Mr. Yancy suggested a clear demarcation of fishing points for wooden vessels and motorized vessels in the fishing area drawn by the Government of Liberia.
Another participant complained about the use of dynamite, a fishing-killing explosive, used by some fishermen
“We have reported this dangerous method of killing fish to officials of the government, but they take action,” complained Mr. Nod Koijee, Margibi County’s Director of the Liberia Artisanal Fishing Association, complained.
“There were times we went into your communities to arrest the culprits based on your complaint, but you refused to point out they person you reported about,” Mr. D. Wisseh Kay replied to Mr. Koijee’s complaint.
Other participants said the refusal of revealing the culprits was due to lack of arrest by government officers who had responded to the call.
“Who want to be killed by a wickedness fisherman the government can’t control?” a female participant reacted.
Madam Ijuha Nah, Vice Chairlady of LAFA, expressed her qualm about the lack of modern equipment for artisanal fishermen in spite of their being registered with the government.
Another female participant, Ms.
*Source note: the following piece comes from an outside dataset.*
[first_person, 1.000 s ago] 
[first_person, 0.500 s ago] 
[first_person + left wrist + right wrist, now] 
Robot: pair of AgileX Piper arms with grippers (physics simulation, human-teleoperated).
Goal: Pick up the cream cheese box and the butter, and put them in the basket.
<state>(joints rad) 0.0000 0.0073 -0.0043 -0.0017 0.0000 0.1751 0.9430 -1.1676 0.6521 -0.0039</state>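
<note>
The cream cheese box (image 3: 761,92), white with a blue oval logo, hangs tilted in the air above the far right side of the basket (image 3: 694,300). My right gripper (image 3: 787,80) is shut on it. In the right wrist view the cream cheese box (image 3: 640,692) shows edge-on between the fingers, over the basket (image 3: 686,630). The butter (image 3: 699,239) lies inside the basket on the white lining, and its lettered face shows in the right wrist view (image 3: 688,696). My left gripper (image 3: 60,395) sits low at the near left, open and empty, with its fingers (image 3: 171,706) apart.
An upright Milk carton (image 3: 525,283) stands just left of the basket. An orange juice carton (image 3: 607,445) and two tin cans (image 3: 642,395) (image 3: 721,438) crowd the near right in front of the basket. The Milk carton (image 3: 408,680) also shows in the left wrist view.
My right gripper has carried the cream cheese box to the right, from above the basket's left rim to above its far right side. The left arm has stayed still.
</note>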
Theresa S. Bayon, Women Secretary of the Liberia Artisanal Fishing Association (LAFA), reported about killing of infant fish by fishermen in Maryland County.
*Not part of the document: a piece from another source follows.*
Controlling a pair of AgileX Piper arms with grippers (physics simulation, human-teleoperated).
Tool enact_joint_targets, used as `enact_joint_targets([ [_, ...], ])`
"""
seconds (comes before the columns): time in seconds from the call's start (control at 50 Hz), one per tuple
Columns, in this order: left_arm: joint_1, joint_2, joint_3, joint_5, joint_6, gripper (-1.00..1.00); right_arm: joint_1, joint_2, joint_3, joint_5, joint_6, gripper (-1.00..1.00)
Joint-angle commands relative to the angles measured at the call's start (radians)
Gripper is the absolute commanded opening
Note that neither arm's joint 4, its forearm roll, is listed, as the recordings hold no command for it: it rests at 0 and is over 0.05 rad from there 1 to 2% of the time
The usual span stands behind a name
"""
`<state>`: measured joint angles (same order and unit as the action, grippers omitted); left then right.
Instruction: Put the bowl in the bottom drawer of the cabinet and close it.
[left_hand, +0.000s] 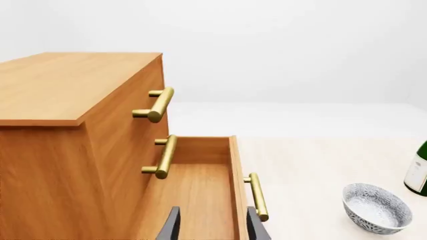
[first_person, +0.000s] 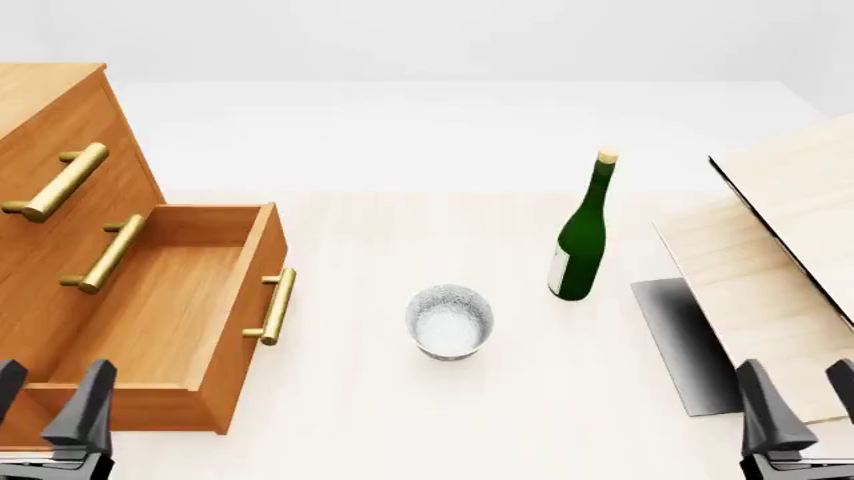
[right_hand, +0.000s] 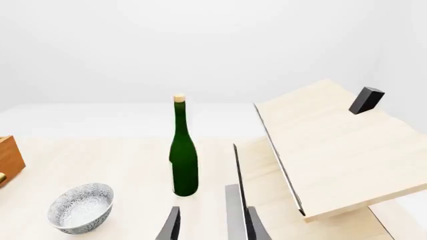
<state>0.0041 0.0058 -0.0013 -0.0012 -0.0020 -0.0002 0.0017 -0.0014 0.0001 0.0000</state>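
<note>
Plain white walls all round, lit evenly and softly. A pale wooden table fills the foreground, and light-wood boards lean tilted at the right over a dark shadow.

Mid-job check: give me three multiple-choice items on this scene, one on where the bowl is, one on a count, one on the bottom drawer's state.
1. Where is the bowl?
A. in the bottom drawer
B. on the table between drawer and green bottle
C. on top of the cabinet

2. How many brass handles does the cabinet show?
A. two
B. three
C. four

3. The bottom drawer is:
A. pulled open, empty
B. shut
C. open, holding the bottle

Answers: 1 B, the bowl sits on the table left of the green bottle. 2 B, one per drawer. 3 A, its bare wooden floor shows.
</note>
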Motion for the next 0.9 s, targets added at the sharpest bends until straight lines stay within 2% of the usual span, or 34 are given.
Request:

“The local name for this is ‘killiyon’, meaning kill it young,” she said.
On the use of better fishing vessel and production of tonnage, the presenters placed Liberian fishermen under Ghanaian fishermen in a common fishing area: Liberian fishermen use wooden (pedal-controlled) vessels; Ghanaian fishermen use motorized vessels.
The presenters also stated that members of the Kru tribe dominate the Liberian set of artisanal fishermen across Liberia, and mostly do subsistence fishing activity, while the Ghanaian fishermen do commercial type.
Many of the vessels are not registered with the government, the presenters said.
The musical interlude of the workshop was about fishery sector, calling out to fishermen to follow the fishing rules and never to fight on the sea.
The song was composed Big Town, a traditional music group based in the Town of West Point.
On solutions to easing economic strain on fishermen, the government promised free supply of the new fishing nets to farmers.
The first national fishery law was established in 1956, and the Government of Liberia’s regulating arm of the fishery sector was called National Bureau of Fishery, but later changed to its current name (NaFAA)
Since its arrival in Liberia in 2003, the United Nations Mission in Liberia (UNMIL) has restricted each of its nation-building operations on the platform of peace.